After the performances I was asked to say a few words to the crowd. A sort of “sending-off” for everyone, even though I’m still going to be teaching until the end of August. So I went up, cracked a few goofy jokes, told everyone how hard the students had worked and how much courage it took to get up there and jam. I think I might’ve actually said “The piano bench is like a trench, man” and somehow I got a laugh. I’m an idiot, but for some reason, it works.

Partway through my little spiel, I noticed something is wrong. One of the ladies in the front row, Nicholas’s mother looks very confused. I’ve never made a speech at previous recitals. What’s the deal? When I mention my move to Vancouver, she burst into tears and had to leave the studio. I saw Nicholas in the crowd and gave him a Look. He mouthed “oh, crap.” He’d forgotten to tell his mom that I was moving away. I’d told him and his dad, but the news hadn’t reached his mom for some reason. Nicholas and I have been working together for four years now, since he was barely taller than my knees. We get along really well and his parents told me that having a young adult influence in his life has done wonders for his social anxiety and self-esteem. Nicholas is into Lord of the Rings, Batman, Elder Scrolls and Black Sabbath so he’s like the little brother I wish I had sometimes.
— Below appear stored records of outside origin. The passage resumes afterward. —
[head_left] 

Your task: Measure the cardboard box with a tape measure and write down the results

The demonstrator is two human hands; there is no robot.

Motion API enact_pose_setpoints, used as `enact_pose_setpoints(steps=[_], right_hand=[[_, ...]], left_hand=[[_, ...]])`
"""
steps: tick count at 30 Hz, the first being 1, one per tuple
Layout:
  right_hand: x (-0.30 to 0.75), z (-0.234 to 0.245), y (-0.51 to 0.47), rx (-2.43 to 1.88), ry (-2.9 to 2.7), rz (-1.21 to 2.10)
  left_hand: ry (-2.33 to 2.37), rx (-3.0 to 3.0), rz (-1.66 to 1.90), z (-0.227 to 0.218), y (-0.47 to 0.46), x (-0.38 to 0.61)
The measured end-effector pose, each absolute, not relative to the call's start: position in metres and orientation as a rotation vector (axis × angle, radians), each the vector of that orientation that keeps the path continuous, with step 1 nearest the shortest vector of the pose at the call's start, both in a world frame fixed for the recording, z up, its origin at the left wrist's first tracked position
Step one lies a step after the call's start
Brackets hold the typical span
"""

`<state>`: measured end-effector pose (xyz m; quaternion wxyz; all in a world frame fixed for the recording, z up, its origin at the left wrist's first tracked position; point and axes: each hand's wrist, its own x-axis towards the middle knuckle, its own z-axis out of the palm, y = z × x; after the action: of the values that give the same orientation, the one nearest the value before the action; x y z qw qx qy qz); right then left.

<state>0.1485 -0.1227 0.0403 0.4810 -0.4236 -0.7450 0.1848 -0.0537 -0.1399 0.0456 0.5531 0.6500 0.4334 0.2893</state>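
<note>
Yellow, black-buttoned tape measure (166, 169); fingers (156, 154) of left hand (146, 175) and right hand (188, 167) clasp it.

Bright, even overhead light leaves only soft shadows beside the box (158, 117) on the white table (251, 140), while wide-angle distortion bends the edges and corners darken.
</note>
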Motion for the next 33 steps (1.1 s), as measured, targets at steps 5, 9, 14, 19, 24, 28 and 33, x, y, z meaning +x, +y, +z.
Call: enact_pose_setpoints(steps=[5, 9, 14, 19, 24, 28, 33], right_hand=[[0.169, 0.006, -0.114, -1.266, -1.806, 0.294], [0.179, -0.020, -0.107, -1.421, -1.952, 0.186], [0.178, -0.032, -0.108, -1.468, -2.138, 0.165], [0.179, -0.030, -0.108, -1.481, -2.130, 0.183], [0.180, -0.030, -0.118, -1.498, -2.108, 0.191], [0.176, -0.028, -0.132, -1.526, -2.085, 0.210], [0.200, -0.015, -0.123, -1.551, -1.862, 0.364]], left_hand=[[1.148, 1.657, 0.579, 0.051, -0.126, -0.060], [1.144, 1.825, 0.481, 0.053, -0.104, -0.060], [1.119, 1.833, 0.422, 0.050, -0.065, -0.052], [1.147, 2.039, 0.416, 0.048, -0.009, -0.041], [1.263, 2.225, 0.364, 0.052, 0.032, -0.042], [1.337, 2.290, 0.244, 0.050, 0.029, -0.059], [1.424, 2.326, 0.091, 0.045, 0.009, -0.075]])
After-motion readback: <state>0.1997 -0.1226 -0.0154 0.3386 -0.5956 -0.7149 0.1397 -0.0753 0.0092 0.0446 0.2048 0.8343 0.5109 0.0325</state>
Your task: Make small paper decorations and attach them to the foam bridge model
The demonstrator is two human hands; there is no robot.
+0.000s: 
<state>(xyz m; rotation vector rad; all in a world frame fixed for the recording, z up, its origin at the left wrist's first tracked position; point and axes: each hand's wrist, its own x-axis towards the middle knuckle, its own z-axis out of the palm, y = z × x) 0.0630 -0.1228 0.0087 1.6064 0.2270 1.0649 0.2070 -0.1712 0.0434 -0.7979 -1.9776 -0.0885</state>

Anyways, the incident got me thinking a little bit. About my roles as a teacher and the impact that I might have on some of these kids, and in turn, on the parents as well.

I fucking love teaching piano. I love working with kids on a one-on-one level. I love seeing the light bulbs go blinkity-blink in a student’s eyes when a difficult concept comes to life in their mind and fingers. It’s a rush, and it’s stronger and more rewarding than any drug. I work six days a week in my studio, but I don’t even call it “work”. when about it to people. I mean, I sit on my arse and help young people make music and their parents give me money, are you even kidding me right now? Awesomeness. And yet, I’m a total idiot goofball dorkus-malorkus duncykins in the studio. When I’m not teaching kids how to play their major scales and “Let it Go”, I’m quoting Bruce Lee and telling kids to think about dead spiders when they curl their fingers and making fart jokes (usually following an actual fart, I swear to Oden it ain’t me, most of the time) and yet, moms are bursting into torrents of grief in public because I’m leaving? Man. That’s a kick in the big ol’ heart-of-hearts-of-fockin’HEARTS, dude.

I’m gonna miss these kids. Every single one of them.

Even little Marty who (for real) punched me in the dick last month.

That little bastard rocked the shit out of a Bach minuet on Sunday.

Anyways, that’s all I got. Teaching rules, kids are fun, I’m an idiot who worships Bruce Lee and Tony Iommi. I’ll leave you all with one of my favorite quotes that I use on all my students. It’s great for all aspects of life, not just kicking ass or playing Beethoven Sonatas.

“You must be formless, shapeless. Like water. When you put water into a cup, it becomes the cup. When you put water into a teacup, it becomes the teapot. Water can flow, or drip, or creep, and crash. Be water, my friend.”